Faced with so many questionable cases, some judges are starting to lose their patience. In the U.S. District Court for the Western District of Texas, Judge Xavier Rodriguez
dismissed a felony Section 111 case
against a Honduran man arrested by ICE on the grounds that the man could not conceivably be held criminally liable for the scrapes on an ICE agent’s hand after the agent punched a hole in his car window—a use of force that the judge found to be unconstitutionally excessive. The indictment, Rodriguez wrote, was “shocking to the universal sense of justice.” In Chicago, Judge April Perry
pointed to a string of failed indictments against protesters
as evidence that immigration officials’ claims of violence against them could not be relied upon as a justification for sending National Guard troops into the city.
There is often an inconsistency between the administration’s swagger and its claims that its immigration officers are helpless public servants hounded by vindictive “terrorists.” As my colleague Nick Miroff
has reported
, this tension runs through the debate about ICE officers and masking: Face masks are tools for transforming federal agents into menacing manifestations of state power and, at the same time, are supposedly a necessary protection against doxxing by activists. Section 111 is a perfect fit for that double vision, allowing federal officials to present themselves as victims of violence while enabling the Justice Department to turn the machinery of the state against the supposed attacker. This intertwining of power and powerlessness recalls Umberto Eco’s
description
of fascist movements as defining themselves by their war against enemies who are “at the same time too strong and too weak.”

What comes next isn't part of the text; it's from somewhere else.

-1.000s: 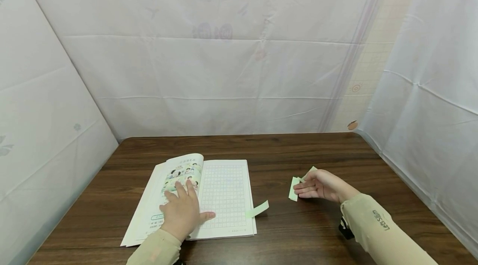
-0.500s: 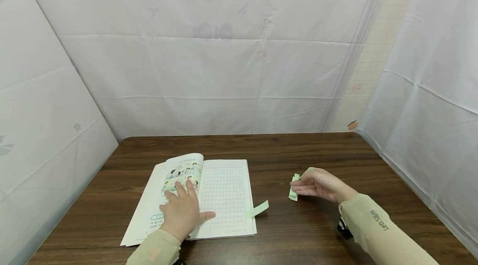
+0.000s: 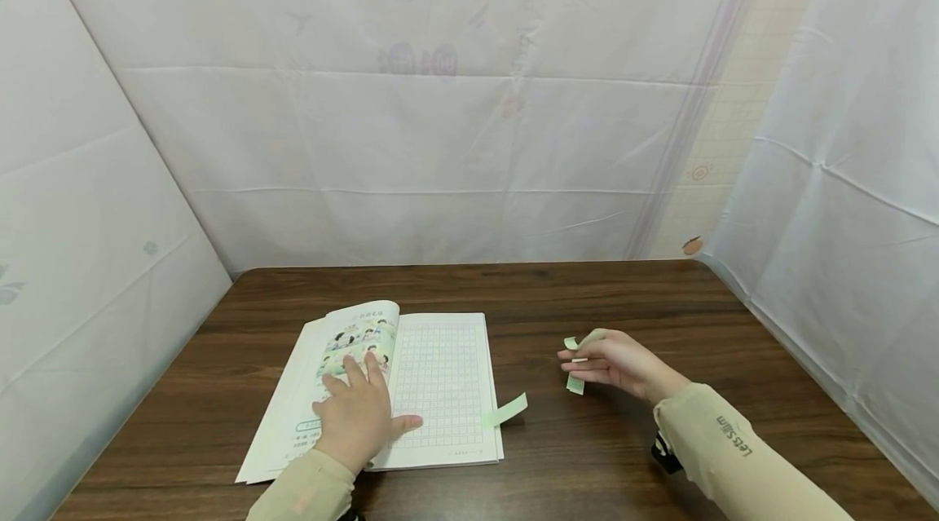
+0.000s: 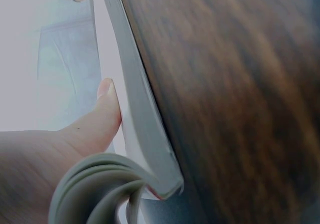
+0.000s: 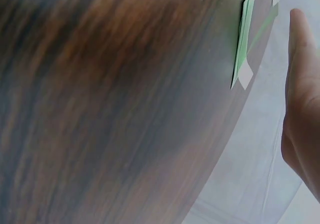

Even when the Justice Department fails to win a conviction or embarrasses itself by filing an absurd case, Section 111 charges have proved useful as a way to make those enemies afraid. In an
interview last month with the local outlet
Block Club Chicago
, the head of a community council in Chicago’s Little Village neighborhood described how he and his neighbors had followed immigration officials in their cars, blowing whistles to alert residents of their presence. After the shooting of Marimar Martinez, though, the group had stopped driving around. They were rethinking their protest tactics to avoid accusations of violence from DHS.